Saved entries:
____________________
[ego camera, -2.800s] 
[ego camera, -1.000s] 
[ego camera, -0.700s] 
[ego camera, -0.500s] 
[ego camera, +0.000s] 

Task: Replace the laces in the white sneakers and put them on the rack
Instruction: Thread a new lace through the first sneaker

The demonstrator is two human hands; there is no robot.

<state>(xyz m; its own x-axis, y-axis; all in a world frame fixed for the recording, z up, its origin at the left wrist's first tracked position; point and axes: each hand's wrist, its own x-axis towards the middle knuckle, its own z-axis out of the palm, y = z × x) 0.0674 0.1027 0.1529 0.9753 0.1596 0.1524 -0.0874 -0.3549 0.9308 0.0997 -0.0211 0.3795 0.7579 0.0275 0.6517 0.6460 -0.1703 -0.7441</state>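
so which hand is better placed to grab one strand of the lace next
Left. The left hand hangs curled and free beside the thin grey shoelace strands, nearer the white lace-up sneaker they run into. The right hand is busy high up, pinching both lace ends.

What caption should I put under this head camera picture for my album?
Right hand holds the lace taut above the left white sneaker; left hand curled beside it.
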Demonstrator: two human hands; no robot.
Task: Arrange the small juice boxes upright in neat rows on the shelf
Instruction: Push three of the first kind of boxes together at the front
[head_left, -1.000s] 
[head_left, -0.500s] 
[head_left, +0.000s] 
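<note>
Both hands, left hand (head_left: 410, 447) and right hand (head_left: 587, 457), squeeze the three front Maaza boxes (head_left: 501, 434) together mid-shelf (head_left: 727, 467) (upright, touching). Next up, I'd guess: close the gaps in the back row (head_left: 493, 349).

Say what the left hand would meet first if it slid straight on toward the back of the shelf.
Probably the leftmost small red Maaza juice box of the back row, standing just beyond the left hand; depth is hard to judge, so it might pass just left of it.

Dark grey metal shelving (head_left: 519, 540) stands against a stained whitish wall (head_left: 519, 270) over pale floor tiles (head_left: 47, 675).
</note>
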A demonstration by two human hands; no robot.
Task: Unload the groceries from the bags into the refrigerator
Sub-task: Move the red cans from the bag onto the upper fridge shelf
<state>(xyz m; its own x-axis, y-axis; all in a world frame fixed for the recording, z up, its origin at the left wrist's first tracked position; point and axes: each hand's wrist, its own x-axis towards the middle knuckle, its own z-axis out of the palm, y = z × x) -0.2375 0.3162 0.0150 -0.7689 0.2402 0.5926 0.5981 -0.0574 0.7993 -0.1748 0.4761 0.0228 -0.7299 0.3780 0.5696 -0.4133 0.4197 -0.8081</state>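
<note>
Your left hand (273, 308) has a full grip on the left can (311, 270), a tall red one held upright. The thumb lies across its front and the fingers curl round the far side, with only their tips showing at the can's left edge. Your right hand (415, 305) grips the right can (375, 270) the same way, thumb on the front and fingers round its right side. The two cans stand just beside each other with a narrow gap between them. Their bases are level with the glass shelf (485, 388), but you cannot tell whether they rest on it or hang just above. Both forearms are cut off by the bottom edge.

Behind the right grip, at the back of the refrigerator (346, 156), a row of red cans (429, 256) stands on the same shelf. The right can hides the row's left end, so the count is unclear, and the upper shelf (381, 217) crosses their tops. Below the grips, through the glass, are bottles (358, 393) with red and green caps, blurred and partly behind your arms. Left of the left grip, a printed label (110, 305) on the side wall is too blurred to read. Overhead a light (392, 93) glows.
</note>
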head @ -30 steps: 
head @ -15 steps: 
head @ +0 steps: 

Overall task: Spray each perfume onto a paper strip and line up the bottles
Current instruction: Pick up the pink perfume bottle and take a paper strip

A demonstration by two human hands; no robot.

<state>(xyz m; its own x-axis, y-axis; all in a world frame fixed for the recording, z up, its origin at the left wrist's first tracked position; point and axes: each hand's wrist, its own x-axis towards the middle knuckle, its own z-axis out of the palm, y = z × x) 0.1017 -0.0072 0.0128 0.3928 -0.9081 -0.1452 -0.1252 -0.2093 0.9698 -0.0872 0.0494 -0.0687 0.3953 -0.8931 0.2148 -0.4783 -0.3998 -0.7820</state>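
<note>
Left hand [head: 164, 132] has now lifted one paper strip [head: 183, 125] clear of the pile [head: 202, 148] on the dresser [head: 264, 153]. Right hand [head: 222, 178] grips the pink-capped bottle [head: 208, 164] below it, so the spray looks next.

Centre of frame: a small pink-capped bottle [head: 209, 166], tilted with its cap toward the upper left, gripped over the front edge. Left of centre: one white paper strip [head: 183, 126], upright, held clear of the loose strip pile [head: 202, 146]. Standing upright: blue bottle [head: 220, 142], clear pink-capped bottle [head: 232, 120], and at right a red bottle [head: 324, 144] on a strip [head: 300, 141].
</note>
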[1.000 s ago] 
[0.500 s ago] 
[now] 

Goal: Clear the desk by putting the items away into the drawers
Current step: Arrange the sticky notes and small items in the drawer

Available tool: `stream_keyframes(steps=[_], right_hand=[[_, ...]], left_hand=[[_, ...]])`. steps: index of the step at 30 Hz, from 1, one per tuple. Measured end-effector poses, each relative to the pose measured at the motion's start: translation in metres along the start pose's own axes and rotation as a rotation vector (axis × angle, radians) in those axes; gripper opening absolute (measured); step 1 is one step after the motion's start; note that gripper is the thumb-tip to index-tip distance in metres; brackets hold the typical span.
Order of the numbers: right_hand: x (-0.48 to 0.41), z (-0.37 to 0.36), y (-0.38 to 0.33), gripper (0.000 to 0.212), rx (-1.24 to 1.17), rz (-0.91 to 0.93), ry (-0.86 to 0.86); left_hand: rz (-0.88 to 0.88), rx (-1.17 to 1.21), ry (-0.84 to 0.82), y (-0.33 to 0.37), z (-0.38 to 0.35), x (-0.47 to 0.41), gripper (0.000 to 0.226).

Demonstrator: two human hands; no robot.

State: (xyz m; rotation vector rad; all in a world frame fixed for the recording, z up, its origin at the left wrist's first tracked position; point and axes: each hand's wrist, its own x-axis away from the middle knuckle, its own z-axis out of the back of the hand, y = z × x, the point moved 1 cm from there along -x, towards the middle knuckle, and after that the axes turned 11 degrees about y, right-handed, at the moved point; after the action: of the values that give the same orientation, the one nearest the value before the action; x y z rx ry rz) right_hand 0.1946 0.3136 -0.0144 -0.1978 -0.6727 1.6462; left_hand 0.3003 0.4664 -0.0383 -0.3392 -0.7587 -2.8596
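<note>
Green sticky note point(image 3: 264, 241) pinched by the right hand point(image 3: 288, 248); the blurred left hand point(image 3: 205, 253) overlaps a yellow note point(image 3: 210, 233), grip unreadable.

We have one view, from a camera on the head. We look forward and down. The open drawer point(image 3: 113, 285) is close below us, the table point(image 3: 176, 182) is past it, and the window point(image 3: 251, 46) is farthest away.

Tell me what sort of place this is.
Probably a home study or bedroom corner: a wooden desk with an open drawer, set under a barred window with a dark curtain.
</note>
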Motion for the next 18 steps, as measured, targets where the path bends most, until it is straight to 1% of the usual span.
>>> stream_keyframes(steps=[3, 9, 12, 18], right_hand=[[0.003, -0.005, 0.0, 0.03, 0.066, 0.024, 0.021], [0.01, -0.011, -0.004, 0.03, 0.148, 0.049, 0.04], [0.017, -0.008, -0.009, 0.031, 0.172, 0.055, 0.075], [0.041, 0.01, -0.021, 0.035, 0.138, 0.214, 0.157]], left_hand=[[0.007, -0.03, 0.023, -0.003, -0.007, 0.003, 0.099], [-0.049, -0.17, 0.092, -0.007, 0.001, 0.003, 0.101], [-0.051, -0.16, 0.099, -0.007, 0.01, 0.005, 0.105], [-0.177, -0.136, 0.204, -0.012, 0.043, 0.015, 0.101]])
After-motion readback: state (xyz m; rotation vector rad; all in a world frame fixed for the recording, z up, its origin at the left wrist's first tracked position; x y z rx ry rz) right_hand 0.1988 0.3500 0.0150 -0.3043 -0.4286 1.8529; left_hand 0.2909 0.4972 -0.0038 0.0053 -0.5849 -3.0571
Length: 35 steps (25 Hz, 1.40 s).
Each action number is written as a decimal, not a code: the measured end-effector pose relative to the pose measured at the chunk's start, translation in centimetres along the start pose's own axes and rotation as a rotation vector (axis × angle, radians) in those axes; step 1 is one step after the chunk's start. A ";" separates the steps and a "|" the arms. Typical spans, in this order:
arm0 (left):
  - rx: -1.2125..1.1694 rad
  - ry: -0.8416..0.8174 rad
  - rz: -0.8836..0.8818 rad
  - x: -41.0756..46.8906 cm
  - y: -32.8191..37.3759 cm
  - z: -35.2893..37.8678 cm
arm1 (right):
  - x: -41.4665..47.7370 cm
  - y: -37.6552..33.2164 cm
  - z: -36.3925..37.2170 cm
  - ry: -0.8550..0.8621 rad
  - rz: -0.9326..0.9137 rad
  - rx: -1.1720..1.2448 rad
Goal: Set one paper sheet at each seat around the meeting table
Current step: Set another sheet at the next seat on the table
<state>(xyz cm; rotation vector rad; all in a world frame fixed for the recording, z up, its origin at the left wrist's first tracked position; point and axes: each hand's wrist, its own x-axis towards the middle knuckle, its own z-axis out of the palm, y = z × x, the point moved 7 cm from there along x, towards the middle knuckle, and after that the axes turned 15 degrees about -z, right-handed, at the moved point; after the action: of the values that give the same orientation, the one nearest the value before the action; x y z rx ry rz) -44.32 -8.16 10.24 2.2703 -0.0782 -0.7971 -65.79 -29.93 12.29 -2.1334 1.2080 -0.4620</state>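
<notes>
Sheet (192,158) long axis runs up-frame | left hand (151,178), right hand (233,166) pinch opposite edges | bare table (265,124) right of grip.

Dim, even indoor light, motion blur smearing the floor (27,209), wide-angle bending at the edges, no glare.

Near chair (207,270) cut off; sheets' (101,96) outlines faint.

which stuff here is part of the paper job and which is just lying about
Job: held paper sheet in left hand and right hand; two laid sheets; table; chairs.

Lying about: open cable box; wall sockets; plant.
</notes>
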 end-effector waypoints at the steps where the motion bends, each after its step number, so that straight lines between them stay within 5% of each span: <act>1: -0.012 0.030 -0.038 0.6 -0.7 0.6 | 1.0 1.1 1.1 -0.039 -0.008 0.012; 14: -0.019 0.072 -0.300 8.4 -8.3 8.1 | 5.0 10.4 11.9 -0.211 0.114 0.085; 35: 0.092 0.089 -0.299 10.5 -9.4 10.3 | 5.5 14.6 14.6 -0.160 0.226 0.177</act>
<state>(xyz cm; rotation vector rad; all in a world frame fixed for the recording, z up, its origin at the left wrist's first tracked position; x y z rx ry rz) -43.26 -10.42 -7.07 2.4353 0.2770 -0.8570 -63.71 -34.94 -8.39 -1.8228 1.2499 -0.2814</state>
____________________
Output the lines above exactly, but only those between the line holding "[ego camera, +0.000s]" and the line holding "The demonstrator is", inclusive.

Reply:
[ego camera, +0.000s] 

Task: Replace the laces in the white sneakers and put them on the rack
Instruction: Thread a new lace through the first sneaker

The demonstrator is two human hands; there is no robot.

None of the exercise remains to be done.